Problem details:
Your task is to write out the complete listing exactly as it is shown.
↓
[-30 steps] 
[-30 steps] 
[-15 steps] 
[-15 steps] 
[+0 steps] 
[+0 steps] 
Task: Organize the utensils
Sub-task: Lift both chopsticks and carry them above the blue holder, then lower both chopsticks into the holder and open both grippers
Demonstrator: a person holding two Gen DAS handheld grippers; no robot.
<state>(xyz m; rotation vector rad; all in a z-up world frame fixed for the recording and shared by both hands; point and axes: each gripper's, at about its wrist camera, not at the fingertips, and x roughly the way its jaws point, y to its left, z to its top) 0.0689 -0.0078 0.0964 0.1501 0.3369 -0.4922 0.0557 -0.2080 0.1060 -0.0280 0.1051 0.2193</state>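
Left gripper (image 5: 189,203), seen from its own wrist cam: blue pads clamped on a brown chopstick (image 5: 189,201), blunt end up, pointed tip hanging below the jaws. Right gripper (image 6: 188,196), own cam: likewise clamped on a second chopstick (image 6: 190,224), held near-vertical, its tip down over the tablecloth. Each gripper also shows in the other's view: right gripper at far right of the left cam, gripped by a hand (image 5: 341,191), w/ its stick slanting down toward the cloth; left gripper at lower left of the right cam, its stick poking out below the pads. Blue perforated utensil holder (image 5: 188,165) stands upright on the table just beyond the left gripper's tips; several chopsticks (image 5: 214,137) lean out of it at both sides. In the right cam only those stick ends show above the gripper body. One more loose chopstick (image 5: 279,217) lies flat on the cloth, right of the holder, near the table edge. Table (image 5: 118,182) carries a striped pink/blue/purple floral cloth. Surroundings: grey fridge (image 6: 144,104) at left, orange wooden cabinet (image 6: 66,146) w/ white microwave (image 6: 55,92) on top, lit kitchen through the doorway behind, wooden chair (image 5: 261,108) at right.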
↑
Solution to this problem:
[-30 steps] 
[-30 steps] 
[-15 steps] 
[-15 steps] 
[+0 steps] 
[+0 steps] 
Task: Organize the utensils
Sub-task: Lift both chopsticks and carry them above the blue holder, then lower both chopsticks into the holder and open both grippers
Demonstrator: a person holding two Gen DAS handheld grippers; no robot.
<state>(xyz m; rotation vector rad; all in a z-up world frame fixed for the recording and shared by both hands; point and axes: each gripper's, at about its wrist camera, not at the fingertips, and x roughly the way its jaws point, y to its left, z to its top) 0.0689 -0.0078 0.0964 0.1501 0.3369 -0.4922 0.0557 -0.2080 0.1060 -0.0280 0.1051 0.2193</state>
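Left gripper (image 5: 189,203), seen from its own wrist cam: blue pads clamped on a brown chopstick (image 5: 189,201), blunt end up, pointed tip hanging below the jaws. Right gripper (image 6: 188,196), own cam: likewise clamped on a second chopstick (image 6: 190,224), held near-vertical, its tip down over the tablecloth. Each gripper also shows in the other's view: right gripper at far right of the left cam, gripped by a hand (image 5: 341,191), w/ its stick slanting down toward the cloth; left gripper at lower left of the right cam, its stick poking out below the pads. Blue perforated utensil holder (image 5: 188,165) stands upright on the table just beyond the left gripper's tips; several chopsticks (image 5: 214,137) lean out of it at both sides. In the right cam only those stick ends show above the gripper body. One more loose chopstick (image 5: 279,217) lies flat on the cloth, right of the holder, near the table edge. Table (image 5: 118,182) carries a striped pink/blue/purple floral cloth. Surroundings: grey fridge (image 6: 144,104) at left, orange wooden cabinet (image 6: 66,146) w/ white microwave (image 6: 55,92) on top, lit kitchen through the doorway behind, wooden chair (image 5: 261,108) at right.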

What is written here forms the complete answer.